Assignment =>
What you return should match the listing exactly, minus its images.

Data shown =>
● ● ● ● ●

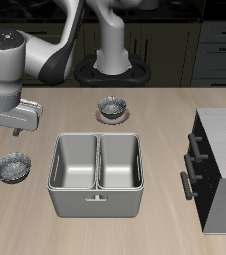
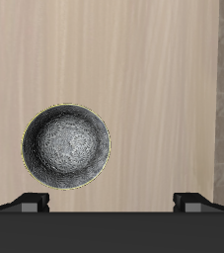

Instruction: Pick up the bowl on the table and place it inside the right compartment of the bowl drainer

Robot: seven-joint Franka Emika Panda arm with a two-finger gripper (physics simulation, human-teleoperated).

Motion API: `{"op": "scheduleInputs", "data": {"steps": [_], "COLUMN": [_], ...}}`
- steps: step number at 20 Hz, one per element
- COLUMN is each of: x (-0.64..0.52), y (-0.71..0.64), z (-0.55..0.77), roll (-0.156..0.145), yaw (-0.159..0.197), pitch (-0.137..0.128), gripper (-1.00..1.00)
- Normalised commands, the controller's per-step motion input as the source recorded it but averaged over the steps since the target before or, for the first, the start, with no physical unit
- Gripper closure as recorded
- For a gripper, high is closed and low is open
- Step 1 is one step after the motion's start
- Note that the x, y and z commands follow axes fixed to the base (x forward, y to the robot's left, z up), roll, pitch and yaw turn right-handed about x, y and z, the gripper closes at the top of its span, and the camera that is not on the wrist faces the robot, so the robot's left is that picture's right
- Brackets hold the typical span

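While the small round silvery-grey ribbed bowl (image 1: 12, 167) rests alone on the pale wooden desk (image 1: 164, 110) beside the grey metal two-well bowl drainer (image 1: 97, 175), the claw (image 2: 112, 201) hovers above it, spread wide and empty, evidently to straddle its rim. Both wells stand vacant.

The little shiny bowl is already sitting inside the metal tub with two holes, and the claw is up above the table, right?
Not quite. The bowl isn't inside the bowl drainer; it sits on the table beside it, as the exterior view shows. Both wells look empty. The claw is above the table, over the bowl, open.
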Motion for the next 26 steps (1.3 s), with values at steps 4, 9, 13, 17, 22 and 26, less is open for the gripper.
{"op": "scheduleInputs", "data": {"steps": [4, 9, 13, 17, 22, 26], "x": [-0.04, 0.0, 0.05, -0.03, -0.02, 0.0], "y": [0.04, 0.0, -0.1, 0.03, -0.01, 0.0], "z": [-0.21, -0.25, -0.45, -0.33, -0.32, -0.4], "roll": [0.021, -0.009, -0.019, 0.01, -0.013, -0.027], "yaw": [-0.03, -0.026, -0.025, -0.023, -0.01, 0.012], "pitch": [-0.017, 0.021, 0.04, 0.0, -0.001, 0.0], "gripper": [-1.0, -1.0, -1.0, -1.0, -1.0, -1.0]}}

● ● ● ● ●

Output of the exercise =>
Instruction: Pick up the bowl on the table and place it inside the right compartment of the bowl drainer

Robot: seven-joint Franka Emika Panda arm with a two-finger gripper (physics simulation, human-teleoperated).

Motion API: `{"op": "scheduleInputs", "data": {"steps": [_], "COLUMN": [_], ...}}`
- steps: step number at 20 Hz, one per element
- COLUMN is each of: x (-0.64..0.52), y (-0.71..0.64), z (-0.55..0.77), roll (-0.156..0.145), yaw (-0.159..0.197), pitch (-0.137..0.128), gripper (-1.00..1.00)
- Normalised commands, the controller's per-step motion input as the source recorded it but averaged over the steps since the target before or, for the first, the start, with no physical unit
- Gripper closure as recorded
- For a gripper, high is closed and low is open
- Step 1 is one step after the motion's start
- Note that the x, y and z commands follow axes fixed to the base (x forward, y to the robot's left, z up), roll, pitch and yaw turn right-handed about x, y and z, the gripper closes at the top of its span, and the camera that is not on the wrist faces the robot, so the robot's left is that picture's right
- Brackets hold the typical span

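While the small round silvery-grey ribbed bowl (image 1: 12, 167) rests alone on the pale wooden desk (image 1: 164, 110) beside the grey metal two-well bowl drainer (image 1: 97, 175), the claw (image 2: 112, 201) hovers above it, spread wide and empty, evidently to straddle its rim. Both wells stand vacant.

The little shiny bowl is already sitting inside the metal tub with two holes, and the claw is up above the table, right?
Not quite. The bowl isn't inside the bowl drainer; it sits on the table beside it, as the exterior view shows. Both wells look empty. The claw is above the table, over the bowl, open.
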Motion for the next 26 steps (1.3 s), with values at steps 4, 9, 13, 17, 22 and 26, less is open for the gripper.
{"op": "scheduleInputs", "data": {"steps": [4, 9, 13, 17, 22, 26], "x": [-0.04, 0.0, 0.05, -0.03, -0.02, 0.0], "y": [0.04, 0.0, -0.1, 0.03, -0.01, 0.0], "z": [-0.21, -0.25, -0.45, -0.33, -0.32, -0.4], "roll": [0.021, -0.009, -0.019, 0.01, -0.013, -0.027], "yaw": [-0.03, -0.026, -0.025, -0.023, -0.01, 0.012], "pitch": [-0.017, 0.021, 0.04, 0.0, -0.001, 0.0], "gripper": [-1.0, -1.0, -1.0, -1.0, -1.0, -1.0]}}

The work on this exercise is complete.